Give again, exactly as written, each line of the material below starting at the line that contains "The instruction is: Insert" and ending at the line that contains "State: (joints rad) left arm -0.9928". Both ends count, and no other line does.

== PROVIDED DATA

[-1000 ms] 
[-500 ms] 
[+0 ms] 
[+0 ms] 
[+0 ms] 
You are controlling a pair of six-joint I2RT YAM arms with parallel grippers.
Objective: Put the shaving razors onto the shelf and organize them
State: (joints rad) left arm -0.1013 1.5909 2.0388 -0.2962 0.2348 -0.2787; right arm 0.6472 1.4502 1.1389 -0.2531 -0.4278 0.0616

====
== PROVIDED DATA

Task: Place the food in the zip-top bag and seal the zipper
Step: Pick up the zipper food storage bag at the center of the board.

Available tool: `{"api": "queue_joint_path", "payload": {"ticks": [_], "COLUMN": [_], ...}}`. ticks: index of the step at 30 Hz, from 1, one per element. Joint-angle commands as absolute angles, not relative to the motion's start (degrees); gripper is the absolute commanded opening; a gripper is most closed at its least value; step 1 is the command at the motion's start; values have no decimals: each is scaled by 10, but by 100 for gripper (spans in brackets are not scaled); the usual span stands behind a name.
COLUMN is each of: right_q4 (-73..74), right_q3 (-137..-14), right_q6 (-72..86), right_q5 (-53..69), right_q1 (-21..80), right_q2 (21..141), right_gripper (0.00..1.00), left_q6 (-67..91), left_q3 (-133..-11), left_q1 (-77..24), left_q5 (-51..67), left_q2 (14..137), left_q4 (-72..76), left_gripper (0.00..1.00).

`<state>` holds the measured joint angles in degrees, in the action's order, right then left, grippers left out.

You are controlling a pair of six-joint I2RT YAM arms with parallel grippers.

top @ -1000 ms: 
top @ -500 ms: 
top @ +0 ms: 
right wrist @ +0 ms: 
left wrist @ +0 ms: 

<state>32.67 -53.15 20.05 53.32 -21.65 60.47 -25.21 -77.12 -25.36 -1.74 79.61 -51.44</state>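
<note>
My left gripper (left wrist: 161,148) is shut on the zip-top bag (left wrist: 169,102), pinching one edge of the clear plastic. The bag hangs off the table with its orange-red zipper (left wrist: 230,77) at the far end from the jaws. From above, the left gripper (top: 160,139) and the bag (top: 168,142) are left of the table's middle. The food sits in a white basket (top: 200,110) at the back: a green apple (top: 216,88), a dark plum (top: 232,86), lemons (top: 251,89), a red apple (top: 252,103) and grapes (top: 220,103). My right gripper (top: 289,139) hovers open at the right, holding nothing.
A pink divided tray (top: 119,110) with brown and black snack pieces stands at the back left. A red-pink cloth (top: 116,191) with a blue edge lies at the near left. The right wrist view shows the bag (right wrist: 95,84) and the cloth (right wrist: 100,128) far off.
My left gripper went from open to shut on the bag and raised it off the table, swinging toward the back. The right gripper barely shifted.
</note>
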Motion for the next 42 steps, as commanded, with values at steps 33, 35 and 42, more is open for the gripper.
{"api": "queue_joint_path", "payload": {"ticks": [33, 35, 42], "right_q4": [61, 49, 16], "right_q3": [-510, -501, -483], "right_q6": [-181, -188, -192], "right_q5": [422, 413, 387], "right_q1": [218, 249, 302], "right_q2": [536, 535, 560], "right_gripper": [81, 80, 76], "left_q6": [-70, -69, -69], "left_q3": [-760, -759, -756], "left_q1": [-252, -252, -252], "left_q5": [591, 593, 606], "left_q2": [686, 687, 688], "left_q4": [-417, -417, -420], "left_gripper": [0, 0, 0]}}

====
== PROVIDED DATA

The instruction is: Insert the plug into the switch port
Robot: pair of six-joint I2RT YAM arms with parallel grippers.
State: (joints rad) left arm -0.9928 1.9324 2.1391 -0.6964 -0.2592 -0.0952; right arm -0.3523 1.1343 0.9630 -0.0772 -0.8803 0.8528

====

RESPONSE BELOW »
The instruction is: Insert the plug into the switch port
Robot: pair of six-joint I2RT YAM arms with parallel grippers.
State: (joints rad) left arm -0.9928 1.9324 2.1391 -0.6964 -0.2592 -0.0952; right arm -0.3523 1.1343 0.9630 -0.0772 -0.8803 0.8528

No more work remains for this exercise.